▶ _Task objective_: Every line below is to be given again precisely; images are to be left out.

Data provided below:

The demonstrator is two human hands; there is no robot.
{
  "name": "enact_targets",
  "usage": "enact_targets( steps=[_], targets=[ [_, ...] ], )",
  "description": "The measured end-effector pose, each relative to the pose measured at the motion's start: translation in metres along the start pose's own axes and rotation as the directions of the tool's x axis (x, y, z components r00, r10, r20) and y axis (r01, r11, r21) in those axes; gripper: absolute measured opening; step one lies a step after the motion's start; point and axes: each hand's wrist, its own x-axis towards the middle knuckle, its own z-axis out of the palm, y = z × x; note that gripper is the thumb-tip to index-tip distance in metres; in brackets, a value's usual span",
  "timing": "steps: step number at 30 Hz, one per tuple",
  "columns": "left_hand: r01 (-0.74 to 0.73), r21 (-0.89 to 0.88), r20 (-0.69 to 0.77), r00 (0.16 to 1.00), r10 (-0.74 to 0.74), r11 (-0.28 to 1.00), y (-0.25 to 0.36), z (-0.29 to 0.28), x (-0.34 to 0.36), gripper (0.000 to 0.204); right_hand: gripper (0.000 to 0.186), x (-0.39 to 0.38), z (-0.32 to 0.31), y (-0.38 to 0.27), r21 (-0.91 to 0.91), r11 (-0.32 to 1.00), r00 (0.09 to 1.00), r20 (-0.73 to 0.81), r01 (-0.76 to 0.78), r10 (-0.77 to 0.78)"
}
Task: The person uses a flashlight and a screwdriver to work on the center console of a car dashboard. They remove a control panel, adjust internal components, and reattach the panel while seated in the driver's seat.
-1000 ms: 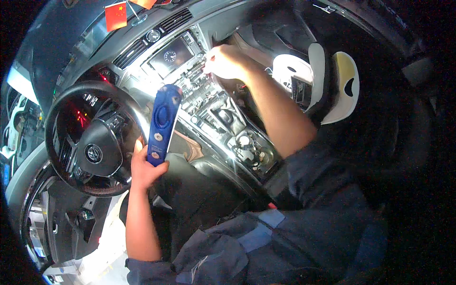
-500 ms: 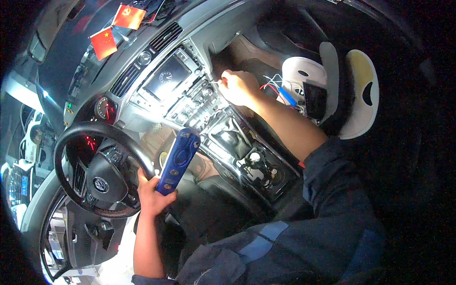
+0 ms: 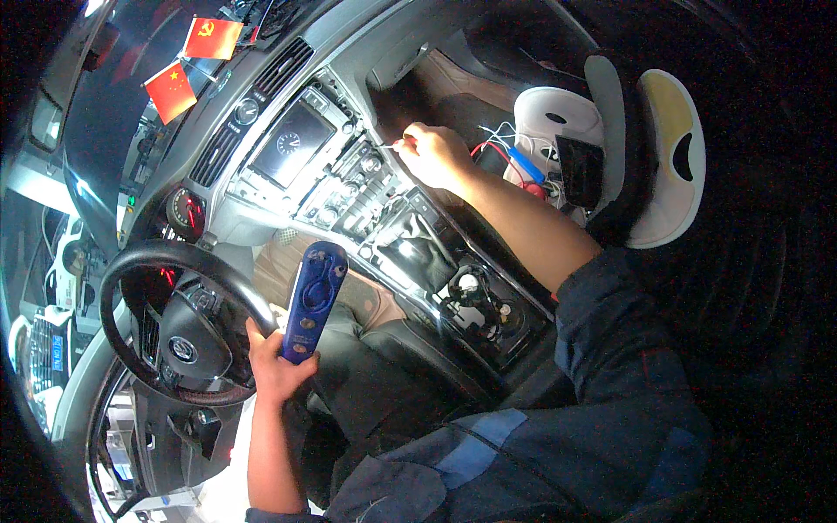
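My left hand [image 3: 279, 366] is wrapped round the lower end of a blue work light [image 3: 312, 301], held beside the steering wheel [image 3: 190, 322]. Its bright light falls on the centre console, where the screen [image 3: 292, 139] and the control knobs [image 3: 370, 164] sit with trim off around them. At the right edge of the console, my right hand [image 3: 434, 157] is closed on a thin tool with a metal shaft and a reddish handle [image 3: 401, 146], seemingly a small screwdriver. The shaft points at the console's edge; whether it touches a screw is too small to tell.
On the passenger seat [image 3: 667, 157] lie a dark phone-like slab [image 3: 580, 172], a blue-handled item [image 3: 526, 164] and red and white wires. The uncovered gear lever area [image 3: 479, 301] lies between the seats. Two small red flags [image 3: 171, 91] stand on the dashboard.
The whole view has shifted slightly, with the dashboard now further left. Both hands keep their grips; the work light looks a little more upright.
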Motion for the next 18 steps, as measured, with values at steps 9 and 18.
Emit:
enact_targets(
  steps=[9, 18],
  targets=[
    [0.021, -0.017, 0.004, 1.000, -0.021, 1.000, 0.007, -0.002, 0.002, 0.046, 0.029, 0.003, 0.005, 0.012, 0.062, 0.998, 0.998, -0.060, 0.019, -0.016],
    [0.052, 0.013, 0.014, 0.999, -0.052, 0.999, 0.006, -0.002, 0.001, 0.046, 0.022, -0.002, -0.003, 0.028, 0.084, 0.984, 0.988, -0.013, 0.154, -0.154]
  ],
)
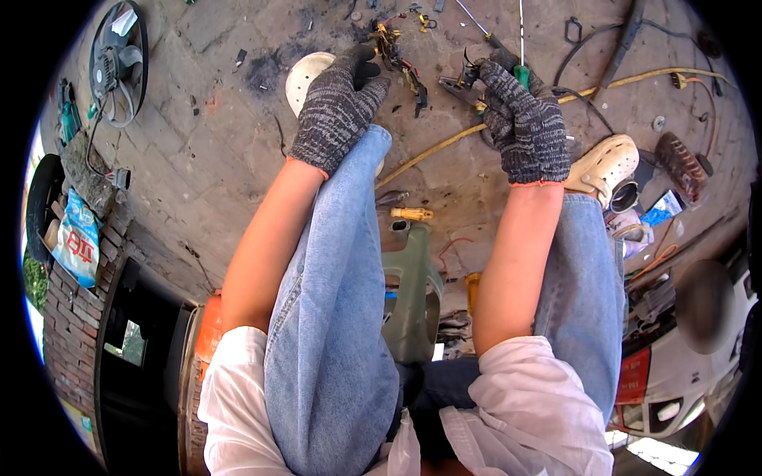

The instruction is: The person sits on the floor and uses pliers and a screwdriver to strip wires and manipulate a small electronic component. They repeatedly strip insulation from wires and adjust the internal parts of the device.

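My left hand (340, 103), in a grey-black knit glove, is curled above the beige clog on my left foot (302, 83). Its fingertips come close to a tangled bundle of wires and connectors (401, 63); whatever they pinch, if anything, is hidden. Gloved the same way, my right hand (525, 131) is closed around what looks like a pair of pliers (459, 89), jaws pointing left. A small black curved piece (470, 70) shows by those jaws. Just beyond these fingers is a screwdriver with a green handle (521, 75), partly hidden by the glove.
A yellow hose (436, 148) crosses the paved ground. Below it are a yellow-handled tool (411, 213) and a green plastic stool (409, 278). A round fan (117, 67) lies far left; a blue-white bag (77, 238) rests by bricks. Dark cables (591, 40) lie far right.
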`<action>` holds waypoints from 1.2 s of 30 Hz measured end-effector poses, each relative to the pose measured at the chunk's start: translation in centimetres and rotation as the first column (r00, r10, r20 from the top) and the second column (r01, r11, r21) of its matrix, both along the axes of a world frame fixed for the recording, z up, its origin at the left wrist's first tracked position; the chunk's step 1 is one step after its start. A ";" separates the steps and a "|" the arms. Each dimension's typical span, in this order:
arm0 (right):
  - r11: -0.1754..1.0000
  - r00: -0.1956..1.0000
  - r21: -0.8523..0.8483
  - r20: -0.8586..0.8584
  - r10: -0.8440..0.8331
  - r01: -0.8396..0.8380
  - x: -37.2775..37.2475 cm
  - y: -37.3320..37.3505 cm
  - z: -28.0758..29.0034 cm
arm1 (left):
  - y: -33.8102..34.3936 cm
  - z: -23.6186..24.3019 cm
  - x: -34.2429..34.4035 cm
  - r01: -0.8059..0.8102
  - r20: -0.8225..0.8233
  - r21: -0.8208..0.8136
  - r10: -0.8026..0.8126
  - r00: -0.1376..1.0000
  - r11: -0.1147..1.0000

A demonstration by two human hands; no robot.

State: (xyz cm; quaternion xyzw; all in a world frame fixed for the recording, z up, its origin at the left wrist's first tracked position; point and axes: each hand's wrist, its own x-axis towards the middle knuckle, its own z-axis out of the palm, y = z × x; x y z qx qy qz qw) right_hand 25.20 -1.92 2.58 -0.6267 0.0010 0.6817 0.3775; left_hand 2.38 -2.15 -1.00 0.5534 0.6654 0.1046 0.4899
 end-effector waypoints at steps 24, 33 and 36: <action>0.914 0.900 0.248 0.380 0.213 -0.321 -3.4 0.2 5.9 | 2.2 9.0 3.6 -0.332 0.488 -0.274 0.428 0.761 0.903; 0.863 0.747 0.001 0.501 0.437 -0.506 -3.9 -4.8 0.4 | 2.2 -0.8 0.9 -0.087 0.032 0.068 0.085 0.996 0.994; 0.879 0.818 0.064 0.405 0.409 -0.472 -4.8 -4.8 -0.1 | 3.8 1.3 -0.2 -0.165 0.112 0.102 0.154 0.982 0.981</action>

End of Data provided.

▶ _Finished task_:
The demonstrator is two human hands; there is no robot.
{
  "name": "enact_targets",
  "usage": "enact_targets( steps=[_], targets=[ [_, ...] ], )",
  "description": "The measured end-effector pose, each relative to the pose measured at the motion's start: translation in metres along the start pose's own axes and rotation as the directions of the tool's x axis (x, y, z components r00, r10, r20) and y axis (r01, r11, r21) in those axes; gripper: absolute measured opening; step one lies a step after the motion's start; point and axes: each hand's wrist, its own x-axis towards the middle knuckle, its own z-axis out of the palm, y = z × x; note that gripper is the thumb-tip to index-tip distance in metres; in brackets, a value's usual span",
  "timing": "steps: step number at 30 Hz, one per tuple",
  "columns": "left_hand: r01 (-0.74 to 0.73), r21 (-0.89 to 0.88), r20 (-0.69 to 0.77), r00 (0.16 to 1.00), r10 (-0.74 to 0.74), r11 (-0.28 to 1.00), y (-0.25 to 0.36), z (-0.29 to 0.28), x (-0.34 to 0.36), gripper (0.000 to 0.204); right_hand: gripper (0.000 to 0.186), x (-0.39 to 0.38), z (-0.32 to 0.31), y (-0.38 to 0.27), r21 (-0.91 to 0.91), r11 (-0.32 to 1.00), r00 (0.09 to 1.00), r20 (-0.73 to 0.81), r01 (-0.76 to 0.78), r10 (-0.77 to 0.78)"
}
Task: The person uses a flashlight and a screwdriver to work on the center console of a car dashboard. They remove a control panel, adjust internal components, and reattach the panel while seated in the driver's seat.
-1000 ms: 
-500 ms: 
+0 ms: 
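My left hand [image 3: 279, 366] is wrapped round the lower end of a blue work light [image 3: 312, 301], held beside the steering wheel [image 3: 190, 322]. Its bright light falls on the centre console, where the screen [image 3: 292, 139] and the control knobs [image 3: 370, 164] sit with trim off around them. At the right edge of the console, my right hand [image 3: 434, 157] is closed on a thin tool with a metal shaft and a reddish handle [image 3: 401, 146], seemingly a small screwdriver. The shaft points at the console's edge; whether it touches a screw is too small to tell.
On the passenger seat [image 3: 667, 157] lie a dark phone-like slab [image 3: 580, 172], a blue-handled item [image 3: 526, 164] and red and white wires. The uncovered gear lever area [image 3: 479, 301] lies between the seats. Two small red flags [image 3: 171, 91] stand on the dashboard.
The whole view has shifted slightly, with the dashboard now further left. Both hands keep their grips; the work light looks a little more upright.
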Motion for the next 18 steps, as measured, with values at steps 9 and 18.
Emit:
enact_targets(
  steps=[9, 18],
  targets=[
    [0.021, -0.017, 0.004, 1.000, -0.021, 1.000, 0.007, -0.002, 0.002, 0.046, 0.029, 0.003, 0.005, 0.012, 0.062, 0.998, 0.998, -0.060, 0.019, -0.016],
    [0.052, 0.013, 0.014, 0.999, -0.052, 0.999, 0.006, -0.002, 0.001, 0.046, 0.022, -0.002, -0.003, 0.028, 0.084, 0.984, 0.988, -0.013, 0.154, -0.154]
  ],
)

The instruction is: The person sits on the floor and uses pliers and a screwdriver to strip wires and manipulate a small electronic component. They repeatedly strip insulation from wires and adjust the internal parts of the device.

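My left hand (340, 103), in a grey-black knit glove, is curled above the beige clog on my left foot (302, 83). Its fingertips come close to a tangled bundle of wires and connectors (401, 63); whatever they pinch, if anything, is hidden. Gloved the same way, my right hand (525, 131) is closed around what looks like a pair of pliers (459, 89), jaws pointing left. A small black curved piece (470, 70) shows by those jaws. Just beyond these fingers is a screwdriver with a green handle (521, 75), partly hidden by the glove.
A yellow hose (436, 148) crosses the paved ground. Below it are a yellow-handled tool (411, 213) and a green plastic stool (409, 278). A round fan (117, 67) lies far left; a blue-white bag (77, 238) rests by bricks. Dark cables (591, 40) lie far right.
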`<action>` holds waypoints from 1.2 s of 30 Hz measured end-effector poses, each relative to the pose measured at the chunk's start: translation in centimetres and rotation as the first column (r00, r10, r20 from the top) and the second column (r01, r11, r21) of its matrix, both along the axes of a world frame fixed for the recording, z up, its origin at the left wrist's first tracked position; the chunk's step 1 is one step after its start. A ";" separates the steps and a "|" the arms. Each dimension's typical span, in this order:
arm0 (right):
  - r11: -0.1754..1.0000
  - r00: -0.1956..1.0000
  - r21: -0.8523..0.8483
  - r20: -0.8586..0.8584
  - r10: -0.8440..0.8331
  - r01: -0.8396..0.8380
  - x: -37.2775..37.2475 cm
  - y: -37.3320..37.3505 cm
  - z: -28.0758..29.0034 cm
arm1 (left):
  - y: -33.8102..34.3936 cm
  - z: -23.6186..24.3019 cm
  - x: -34.2429..34.4035 cm
  - r01: -0.8059..0.8102
  - r20: -0.8225..0.8233
  - r21: -0.8208..0.8136
  - r10: -0.8026..0.8126
  - r00: -0.1376..1.0000
  - r11: -0.1147..1.0000

A demonstration by two human hands; no robot.

State: (xyz cm; quaternion xyzw; all in a world frame fixed for the recording, z up, its origin at the left wrist's first tracked position; point and axes: each hand's wrist, its own x-axis towards the middle knuckle, its own z-axis out of the palm, y = z × x; x y z qx qy qz qw) right_hand 25.20 -1.92 2.58 -0.6267 0.0010 0.6817 0.3775; left_hand 2.38 -2.15 -1.00 0.5534 0.6654 0.1046 0.4899
 end-effector waypoints at steps 24, 33 and 36: <action>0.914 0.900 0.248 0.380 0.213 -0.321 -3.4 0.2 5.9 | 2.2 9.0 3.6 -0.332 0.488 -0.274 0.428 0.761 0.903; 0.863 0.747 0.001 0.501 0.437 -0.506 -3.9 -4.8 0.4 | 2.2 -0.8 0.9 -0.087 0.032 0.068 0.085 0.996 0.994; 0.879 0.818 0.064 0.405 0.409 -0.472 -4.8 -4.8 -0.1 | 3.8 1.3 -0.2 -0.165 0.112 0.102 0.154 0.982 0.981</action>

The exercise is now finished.